リコピンを効率よく摂るためには、加熱+油が条件です。オリーブオイルで炒めたトマトソースは、リコピンの吸収率を生食の約3〜4倍高められるとされています。料理に取り入れるときに意識してみてください。
スーパーでよく見かける大玉トマトといえば「桃太郎」が長らく定番でしたが、麗夏はいまや大玉トマトのシェアで桃太郎を追い抜くほどの人気品種に成長しています。二つの品種は何が違うのでしょうか?
最も大きな違いは「収穫タイミング」です。桃太郎は青めのうちに収穫してから追熟させる「青もぎり収穫」が一般的です。これに対し麗夏は、畑で完全に赤く熟してから収穫する「赤熟もぎり」が可能な品種です。
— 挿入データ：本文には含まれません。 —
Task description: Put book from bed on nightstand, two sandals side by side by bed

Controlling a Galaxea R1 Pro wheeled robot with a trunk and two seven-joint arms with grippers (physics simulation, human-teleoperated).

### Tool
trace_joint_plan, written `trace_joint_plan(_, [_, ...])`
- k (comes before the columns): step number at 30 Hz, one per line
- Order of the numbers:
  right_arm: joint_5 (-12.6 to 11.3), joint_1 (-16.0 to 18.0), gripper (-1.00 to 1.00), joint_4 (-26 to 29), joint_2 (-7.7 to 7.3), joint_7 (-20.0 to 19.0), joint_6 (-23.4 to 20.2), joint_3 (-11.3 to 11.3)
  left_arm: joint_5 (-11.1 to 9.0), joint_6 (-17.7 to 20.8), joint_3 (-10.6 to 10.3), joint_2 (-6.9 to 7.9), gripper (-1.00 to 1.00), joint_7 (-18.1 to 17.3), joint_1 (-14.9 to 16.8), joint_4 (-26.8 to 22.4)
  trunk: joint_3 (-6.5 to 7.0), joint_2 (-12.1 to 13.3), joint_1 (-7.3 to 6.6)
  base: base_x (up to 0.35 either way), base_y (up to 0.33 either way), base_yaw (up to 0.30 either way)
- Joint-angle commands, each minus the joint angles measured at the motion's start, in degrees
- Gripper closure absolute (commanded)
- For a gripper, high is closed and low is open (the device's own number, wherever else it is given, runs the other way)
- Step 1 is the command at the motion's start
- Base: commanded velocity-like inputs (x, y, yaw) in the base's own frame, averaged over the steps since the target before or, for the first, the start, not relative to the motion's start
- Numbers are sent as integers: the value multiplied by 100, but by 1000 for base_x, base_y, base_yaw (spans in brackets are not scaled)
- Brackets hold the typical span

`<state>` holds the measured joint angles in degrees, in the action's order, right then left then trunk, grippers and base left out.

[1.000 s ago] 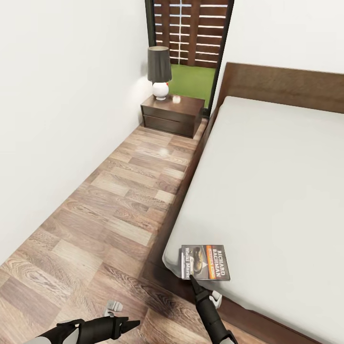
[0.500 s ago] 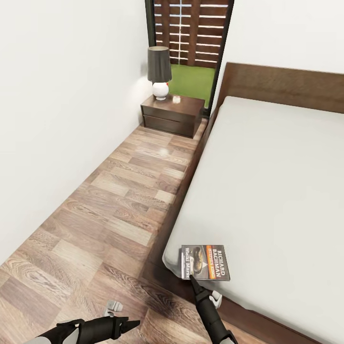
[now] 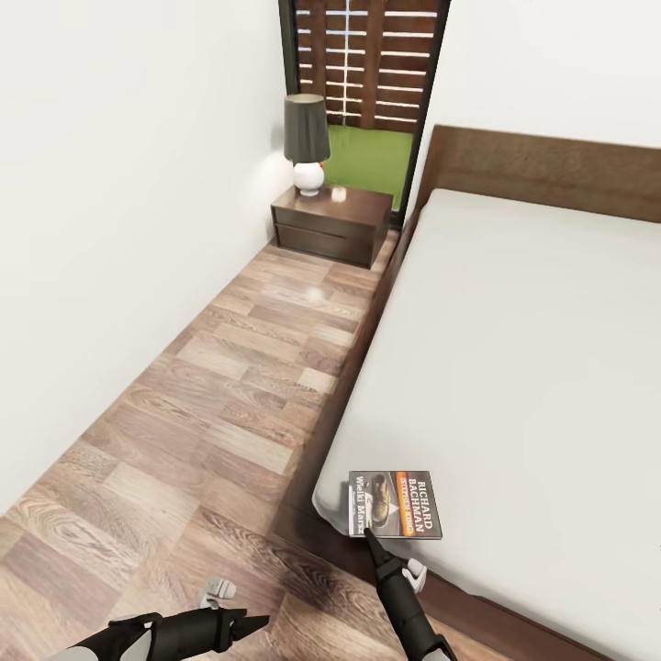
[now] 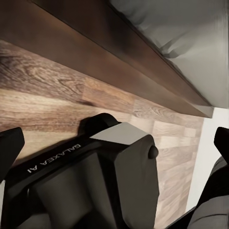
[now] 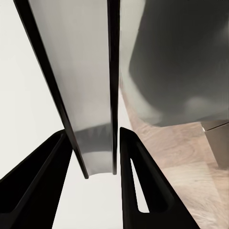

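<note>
Head view: we see the book (image 3: 394, 503) lying flat at the near corner of the bed (image 3: 514, 367), just inside the mattress edge. The right tool (image 3: 369, 534) touches its near edge. The nightstand (image 3: 330, 222) stands well apart by the window, carrying a lamp (image 3: 306, 140). A floor strip (image 3: 229, 395) runs between wall and bed. The left tool (image 3: 257, 622) hovers over the floor; we cannot tell its state.

Left wrist view: the bed frame (image 4: 119, 62) borders the floor.

Right wrist view: we see the two fingers (image 5: 138, 186) clamped on the book's edge (image 5: 90, 95).
</note>
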<state>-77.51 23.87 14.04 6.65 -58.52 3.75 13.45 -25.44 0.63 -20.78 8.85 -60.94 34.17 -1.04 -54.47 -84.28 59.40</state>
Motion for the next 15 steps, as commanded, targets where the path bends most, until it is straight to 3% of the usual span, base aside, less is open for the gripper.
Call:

つまり麗夏の方がより完熟に近い状態で店頭に並ぶことになります。
味の傾向にも違いがあります。桃太郎は甘みが穏やかで食べやすいまろやかさが特徴です。一方の麗夏は、爽やかな酸味と青みのある香りがあり「昔ながらのトマトらしい味」と評されます。
| 比較項目 | 麗夏 | 桃太郎 |
|---|---|---|
| 収穫方法 | 赤熟もぎり(完熟収穫) | 青もぎり→追熟 |
| 糖度 | 平均8度以上 | 4〜6度程度 |
| 肉質 | 極硬玉・崩れにくい | やや柔らかめ |
| 味の傾向 | 酸味と旨みが濃い・昔ながら | まろやか・食べやすい |
| 裂果しにくさ | 非常に少ない | やや多め |
| 日持ち | 極めてよい(1〜2週間) | 普通(3〜7日) |
購入後すぐに食べるなら桃太郎の方がジューシーでやわらかく食べやすいという声もあります。ただし、まとめ買いして使いまわしたい、硬めの食感が好き、昔のトマトらしい濃い味が好きという方には麗夏が断然おすすめです。それぞれ違う魅力があるということですね。